Players control Henry, a middle-aged man who takes a job as a park scout in Wyoming’s Shoshone National Forest for the summer of 1989, following a painful separation from his wife. The job, which requires him to live in a tower two days from civilization for 90 days, severs all communication to the outside world. (Literary fans may remember such a tower from Jack Kerouac’s Desolation Angels.)

Henry’s only human connection is his boss, a veteran scout named Delilah, who lives miles away in the next tower and communicates with him by radio. Over the course of Henry’s time in the woods, which players can experience from start to finish in five hours, give or take, Henry is drawn into a mystery involving him, Delilah, the park’s visitors and past fire scouts.

Firewatch consistently gives off the distinct impression that it has two stories to tell. There’s the thriller aspect, which explains why this is a novel time and place to experience, and there is the story of Henry’s “escape” to the woods. While one story informs the other, and does so effectively, the two never completely fuse into a singular tale.

The interactive component of the game essentially boils down to a “hiking simulator.” Players engage the story mainly by pointing to objects and “reporting” them to Delilah, triggering new dialogue and, often a new location to explore. Armed with only a map and a compass at first, Henry has to climb, rappel, bushwhack and sometime just take the long way around to get from point A to point B.

Much of the story lives in the dialogue between Henry and the disembodied voice of Delilah. There’s natural chemistry between voice actors Rich Sommer and Cissi Jones, which makes even mundane conversations convey the fragile growth of a meaningful relationship. You can call and “report” just about anything to Delilah, prompting at least a short back-and-forth, and though most are purely optional, there’s never a time when you won’t want to hear more.

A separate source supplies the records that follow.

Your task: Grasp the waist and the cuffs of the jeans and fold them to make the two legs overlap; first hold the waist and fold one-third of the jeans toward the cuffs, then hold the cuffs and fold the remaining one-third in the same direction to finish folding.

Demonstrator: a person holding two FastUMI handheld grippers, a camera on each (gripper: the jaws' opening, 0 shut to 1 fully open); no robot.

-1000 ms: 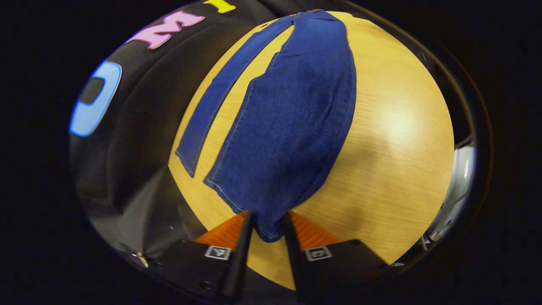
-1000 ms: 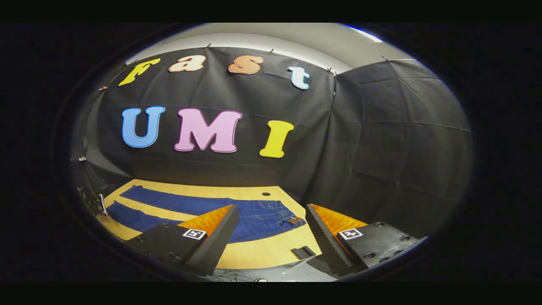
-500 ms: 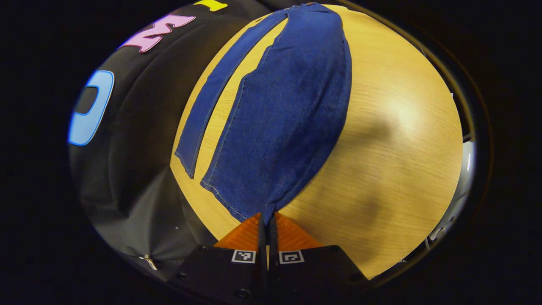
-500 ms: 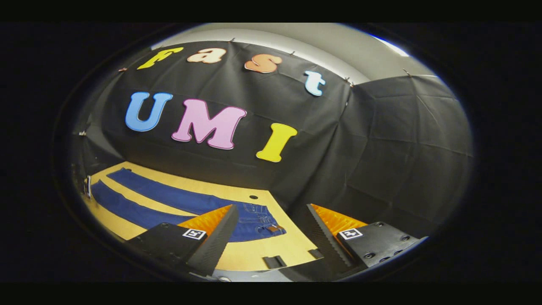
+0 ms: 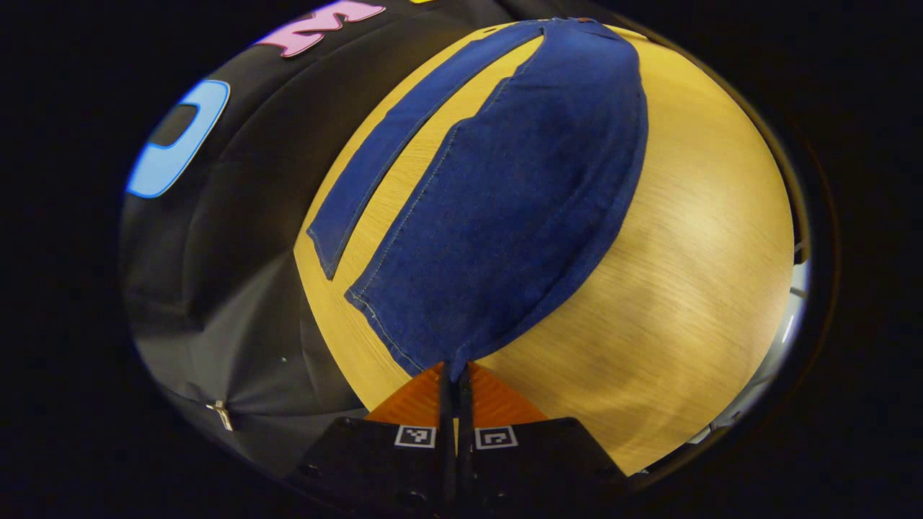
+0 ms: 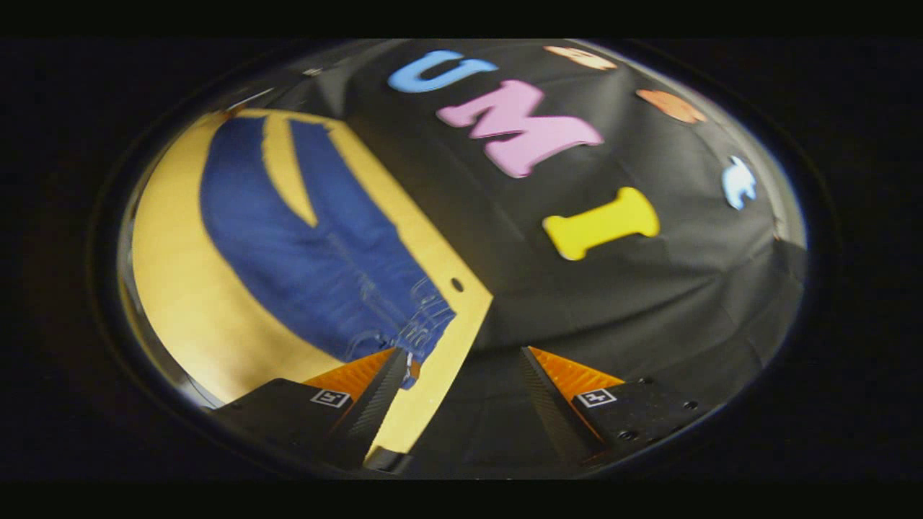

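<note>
left gripper [image 5: 455,371] clamps jeans [image 5: 497,209] cuff | right gripper [image 6: 461,360] agape, beside waist

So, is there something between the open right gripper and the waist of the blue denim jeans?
Nothing visible. The right gripper is open near the waist of the blue denim jeans on the bare wooden table.

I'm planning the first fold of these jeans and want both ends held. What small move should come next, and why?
Probably bring the right gripper down to the waist and close on it. The left gripper is already shut on the near leg's cuff, while the right one is open with the waist just beyond its fingertip, ungrasped. The legs of the jeans lie apart on the table.
</note>
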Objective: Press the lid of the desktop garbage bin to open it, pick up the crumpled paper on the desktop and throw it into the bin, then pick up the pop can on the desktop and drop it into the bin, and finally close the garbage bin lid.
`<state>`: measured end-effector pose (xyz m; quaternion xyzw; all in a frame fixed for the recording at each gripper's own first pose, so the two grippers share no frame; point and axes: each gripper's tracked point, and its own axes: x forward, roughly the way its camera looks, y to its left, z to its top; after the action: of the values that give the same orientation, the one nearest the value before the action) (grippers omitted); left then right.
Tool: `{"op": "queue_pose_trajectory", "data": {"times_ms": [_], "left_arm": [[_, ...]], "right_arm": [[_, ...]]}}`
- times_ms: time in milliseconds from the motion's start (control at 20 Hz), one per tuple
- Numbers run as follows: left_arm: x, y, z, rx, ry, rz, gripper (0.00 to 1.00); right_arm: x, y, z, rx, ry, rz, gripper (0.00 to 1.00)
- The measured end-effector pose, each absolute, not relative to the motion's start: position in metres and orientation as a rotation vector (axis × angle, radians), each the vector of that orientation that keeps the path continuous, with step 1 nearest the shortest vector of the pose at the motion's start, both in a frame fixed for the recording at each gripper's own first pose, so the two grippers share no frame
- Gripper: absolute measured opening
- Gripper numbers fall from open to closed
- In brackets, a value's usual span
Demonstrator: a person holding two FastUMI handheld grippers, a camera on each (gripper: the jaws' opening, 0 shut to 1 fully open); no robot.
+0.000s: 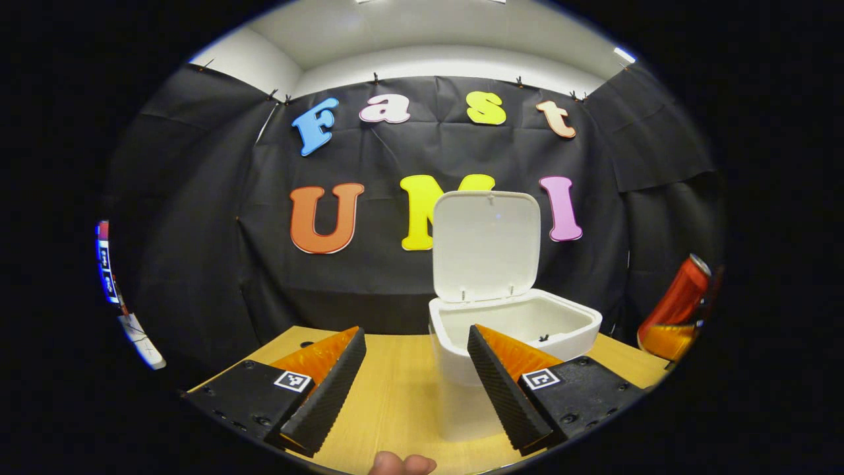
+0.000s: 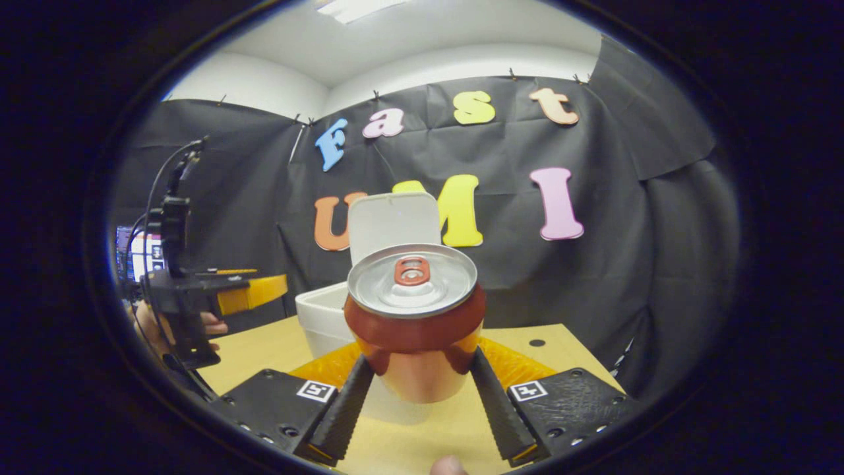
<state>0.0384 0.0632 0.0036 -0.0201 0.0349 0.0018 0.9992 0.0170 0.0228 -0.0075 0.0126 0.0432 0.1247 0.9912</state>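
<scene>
- Pinching the can [image 2: 414,323] between both fingers, the right gripper [image 2: 421,402] holds it upright in front of the bin [image 2: 323,320]; the can hides most of the bin's mouth in the right gripper view.
- Left gripper [image 1: 415,389]: fingers spread, nothing between them, hovering over the table [image 1: 395,396] just before the bin [image 1: 514,330].
- Lid [image 1: 486,245] stands up, hinged at the bin's back edge; the inside is white, and its floor is cut off by the front rim and the left gripper's finger.
- Paper: cannot tell if it lies in the bin.
- Right of the bin, at the edge of the left gripper view, the can [image 1: 679,297] shows tilted, its lower part cut off.
- Left of the bin in the right gripper view, the left gripper [image 2: 254,293] with a hand [image 2: 155,330] on its grip, partly hidden.
</scene>
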Motion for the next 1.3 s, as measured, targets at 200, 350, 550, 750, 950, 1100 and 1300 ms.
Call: {"op": "queue_pose_trajectory", "data": {"times_ms": [200,350,550,750,950,1100,1300], "left_arm": [[0.001,0.101,-0.002,-0.037,0.056,0.061,0.99],[-0.015,0.120,-0.011,-0.057,0.055,0.075,0.99],[-0.011,0.134,-0.019,-0.060,0.059,0.052,1.00],[0.000,0.139,-0.026,-0.060,0.053,0.001,1.00],[0.008,0.152,-0.035,-0.114,0.061,-0.025,1.00],[0.012,0.160,-0.041,-0.154,0.067,-0.046,1.00],[0.016,0.177,-0.050,-0.140,0.079,-0.030,1.00]], "right_arm": [[0.045,0.061,0.026,0.016,0.058,0.307,0.81],[0.070,0.089,0.039,0.004,0.049,0.321,0.80],[0.108,0.122,0.043,-0.003,0.089,0.321,0.80],[0.138,0.138,0.037,-0.056,0.119,0.260,0.81],[0.151,0.154,0.029,-0.093,0.152,0.229,0.80],[0.159,0.172,0.016,-0.074,0.208,0.236,0.80],[0.167,0.186,0.004,-0.103,0.259,0.220,0.81]]}}
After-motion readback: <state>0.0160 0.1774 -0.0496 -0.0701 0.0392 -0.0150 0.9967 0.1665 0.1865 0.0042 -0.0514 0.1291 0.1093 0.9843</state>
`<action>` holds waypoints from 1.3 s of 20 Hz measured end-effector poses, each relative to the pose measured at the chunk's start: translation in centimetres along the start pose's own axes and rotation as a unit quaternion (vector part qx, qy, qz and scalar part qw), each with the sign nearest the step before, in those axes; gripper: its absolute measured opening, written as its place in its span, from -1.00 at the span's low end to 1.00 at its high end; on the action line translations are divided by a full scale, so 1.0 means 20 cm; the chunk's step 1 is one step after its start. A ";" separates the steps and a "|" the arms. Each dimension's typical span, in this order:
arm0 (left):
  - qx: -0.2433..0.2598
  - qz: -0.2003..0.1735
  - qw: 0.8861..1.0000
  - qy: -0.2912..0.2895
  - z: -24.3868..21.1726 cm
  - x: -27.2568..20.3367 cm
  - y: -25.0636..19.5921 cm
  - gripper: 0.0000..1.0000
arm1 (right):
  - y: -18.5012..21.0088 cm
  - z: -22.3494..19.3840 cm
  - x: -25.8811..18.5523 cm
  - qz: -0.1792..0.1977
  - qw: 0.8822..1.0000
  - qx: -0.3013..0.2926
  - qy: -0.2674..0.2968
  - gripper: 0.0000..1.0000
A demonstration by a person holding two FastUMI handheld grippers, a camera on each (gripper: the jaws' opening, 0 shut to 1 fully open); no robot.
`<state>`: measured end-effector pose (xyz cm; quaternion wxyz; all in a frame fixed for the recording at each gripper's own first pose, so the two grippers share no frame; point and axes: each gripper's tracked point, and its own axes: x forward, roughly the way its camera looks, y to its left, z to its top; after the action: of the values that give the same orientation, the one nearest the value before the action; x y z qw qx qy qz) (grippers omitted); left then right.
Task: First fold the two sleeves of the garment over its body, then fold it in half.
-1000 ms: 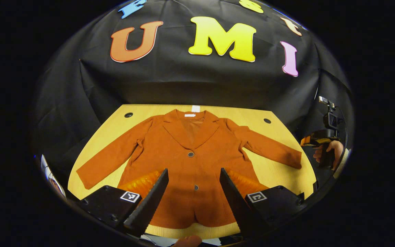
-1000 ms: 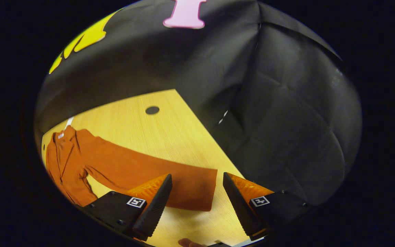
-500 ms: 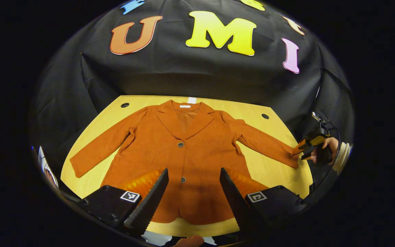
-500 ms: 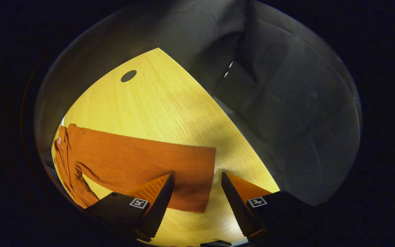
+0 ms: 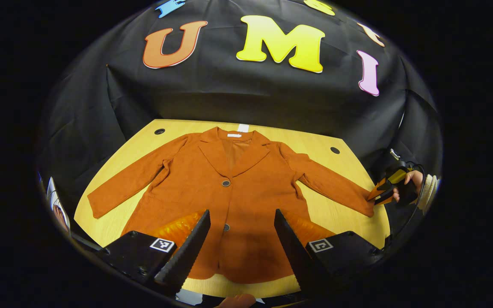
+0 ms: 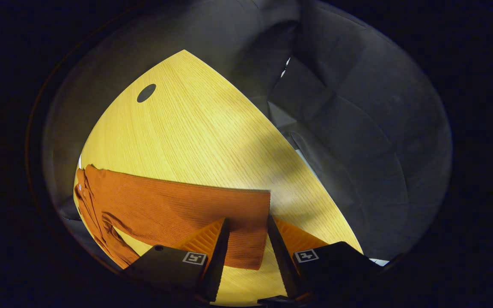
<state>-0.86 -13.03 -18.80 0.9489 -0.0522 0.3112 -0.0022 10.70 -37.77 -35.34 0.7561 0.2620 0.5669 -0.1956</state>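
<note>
— Lying flat, the jacket [image 5: 229, 192] fills the tabletop [image 5: 340, 214], collar toward the far edge, hem near, sleeves spread sideways.
— And the claws?
— Left claw [image 5: 240, 239] spread above the hem; right claw [image 6: 246, 246] narrowed around the right sleeve [image 6: 186, 209] cuff.

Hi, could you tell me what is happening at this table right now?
A person is folding an orange jacket that lies flat, face up, on a wooden table, both sleeves spread out. The right gripper has its jaws narrowed around the cuff of the right-hand sleeve, ready to lift it; whether they press yet is unclear. The left gripper hangs open above the jacket's hem. No fold is made yet.
</note>
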 end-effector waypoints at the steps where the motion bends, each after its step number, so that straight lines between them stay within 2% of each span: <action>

And while it might sound silly, wandering around without purpose in Shoshone feels enjoyable. Finding a way down one side of a ravine and up the other doesn’t feel like an accomplishment, but there’s pleasure in the doing. The routes you’ll take are varied and feel natural, and the park feels large enough to give the impression that going from one end to the other is a feat, of sorts. There’s room to get lost, and that feeling binds you to Henry, who’s looking for exactly the sort of zen-like satisfaction that you get on a hike.

This may explain why the strength of the game’s inter-personal story surpasses its structural backbone. There are very few video game thrillers that aren’t overt horror stories; a consequence of a mode that excels at granting power fantasies. Unlike those games, there’s no way to lose Firewatch; whatever happens will happen. Obviously, that’s the way most narratives work, but with the added emotional investment of control, seeing a story play out simply doesn’t feel like enough, especially when there’s a meaningful consequence for failure.

Firewatch, however, suffers from no such failings, although it’s hard to explain why without spoiling the story. In the later half of the game, Henry’s emotional journey still looms, even when it’s supposed to take a back seat to winding exposition. There were moments when I wished the thriller would just go away, and let me deal with Henry’s story, which, while mundane, felt nuanced and powerful in the way that only emotional stories — far too rarely the purview of video games — can achieve.